Have you ever wondered what keeps a car from sliding off the road when you go around a curve? Or, have you ever noticed that it’s unnecessary to reduce speed for safety or comfort purposes when driving through a curve, even at high speed? The reason is superelevation.

Superelevation is the banking of the roadway through a horizontal curve and serves to counteract the lateral acceleration impacting a vehicle when it traverses through a curve. Think about the curve in a racetrack to understand superelevation. It enables vehicles to travel safely at higher rates of speed.

Tangent (straight) sections of roadways are constructed at a normal crown, meaning a roadway’s surface is typically sloped two percent away from the centerline on undivided highways or two percent away from the inside edge of pavement on divided highways. The tangent sections must be rotated or transitioned into full superelevation. When a roadway is superelevated, the entire surface slopes in one direction; this, combined with speed and friction, helps to hold the vehicle on the road.

There are two types of transitions: spiral curves and standard superelevation transition.

Spiral curves provide a gradual transition along the horizontal curve by introducing a curve with a gradually changing radius, which provides a more natural path for the driver to follow. The transition from normal crown to full superelevation is accomplished over the length of the spiral curve. There is no one set method to determine the required length of a spiral curve as it varies by agency. Some highway agencies use spiral curves, but they are more commonly used with railways since a train must follow the track’s specific path. Spiral curves aid in reducing wear, preventing derailments, and providing a smoother ride.
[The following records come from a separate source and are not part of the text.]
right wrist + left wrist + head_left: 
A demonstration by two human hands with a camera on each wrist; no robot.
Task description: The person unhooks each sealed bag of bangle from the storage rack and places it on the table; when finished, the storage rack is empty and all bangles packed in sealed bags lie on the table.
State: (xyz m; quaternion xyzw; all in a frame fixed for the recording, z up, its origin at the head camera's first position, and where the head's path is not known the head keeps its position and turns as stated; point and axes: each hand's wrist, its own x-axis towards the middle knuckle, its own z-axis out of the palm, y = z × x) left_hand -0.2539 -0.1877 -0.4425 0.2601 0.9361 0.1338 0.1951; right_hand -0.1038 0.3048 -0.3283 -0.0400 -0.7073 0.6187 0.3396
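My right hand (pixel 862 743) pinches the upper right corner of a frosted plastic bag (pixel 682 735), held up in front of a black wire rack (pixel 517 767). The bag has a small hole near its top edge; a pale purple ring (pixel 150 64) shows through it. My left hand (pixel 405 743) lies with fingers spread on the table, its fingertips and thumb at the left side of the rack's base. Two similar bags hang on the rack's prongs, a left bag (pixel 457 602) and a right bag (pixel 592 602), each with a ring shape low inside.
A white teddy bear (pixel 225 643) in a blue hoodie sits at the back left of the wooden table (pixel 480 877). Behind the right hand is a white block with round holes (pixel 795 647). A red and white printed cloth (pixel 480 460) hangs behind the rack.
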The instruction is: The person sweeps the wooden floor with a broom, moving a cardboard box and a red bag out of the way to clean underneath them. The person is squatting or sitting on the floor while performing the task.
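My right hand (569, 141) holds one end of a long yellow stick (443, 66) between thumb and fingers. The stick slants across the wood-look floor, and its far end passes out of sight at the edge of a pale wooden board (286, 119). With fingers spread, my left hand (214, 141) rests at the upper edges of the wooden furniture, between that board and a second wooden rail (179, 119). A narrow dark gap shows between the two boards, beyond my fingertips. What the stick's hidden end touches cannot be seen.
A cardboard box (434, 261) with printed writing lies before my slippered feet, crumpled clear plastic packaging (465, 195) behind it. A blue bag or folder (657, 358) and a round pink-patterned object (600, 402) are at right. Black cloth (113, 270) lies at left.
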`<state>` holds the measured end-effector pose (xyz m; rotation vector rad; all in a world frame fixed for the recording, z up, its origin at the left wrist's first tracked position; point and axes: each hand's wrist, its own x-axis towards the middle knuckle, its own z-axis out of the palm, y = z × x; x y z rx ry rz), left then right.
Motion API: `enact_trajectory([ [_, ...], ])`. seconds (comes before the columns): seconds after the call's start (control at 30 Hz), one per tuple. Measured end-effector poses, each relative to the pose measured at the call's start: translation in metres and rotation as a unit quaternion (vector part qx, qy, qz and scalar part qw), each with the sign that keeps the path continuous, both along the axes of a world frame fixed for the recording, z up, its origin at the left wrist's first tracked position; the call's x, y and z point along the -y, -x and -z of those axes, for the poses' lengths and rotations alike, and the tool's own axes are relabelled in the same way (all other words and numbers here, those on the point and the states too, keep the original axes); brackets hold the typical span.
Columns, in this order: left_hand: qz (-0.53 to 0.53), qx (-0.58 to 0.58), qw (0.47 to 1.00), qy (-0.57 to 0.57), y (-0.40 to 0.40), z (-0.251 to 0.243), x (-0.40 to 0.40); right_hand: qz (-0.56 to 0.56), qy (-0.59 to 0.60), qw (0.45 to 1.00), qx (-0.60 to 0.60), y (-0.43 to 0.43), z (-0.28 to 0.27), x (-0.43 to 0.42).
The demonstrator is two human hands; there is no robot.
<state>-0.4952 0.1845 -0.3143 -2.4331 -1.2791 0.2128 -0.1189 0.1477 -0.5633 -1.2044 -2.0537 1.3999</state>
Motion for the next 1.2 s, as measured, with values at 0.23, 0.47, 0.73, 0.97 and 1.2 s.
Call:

The most common method used by state departments of transportation is standard superelevation transition. It contains two separate components: tangent runout and superelevation runoff. The tangent runout portion of superelevation is the length needed to remove the adverse crown from the road, and it is the length necessary to transition the outside lane from the normal two percent cross slope to zero percent cross slope. Superelevation runoff includes the length needed to transition from zero percent cross slope to full superelevation.

Runoff length is based on the width of the travel lane, the number of lanes being rotated, the required rate of superelevation, and other factors. In contrast, runout length is based on the normal crown cross slope, typically two percent, and the required superelevation rate. Unlike spiral curves that accomplish superelevation over the length of the spiral, the location of the runoff length must be located at the beginning or end of the horizontal curve. Thus, it must be balanced between both the tangent portion and horizontal curve of the highway. The location varies according to different state requirements, from 50 to 80 percent.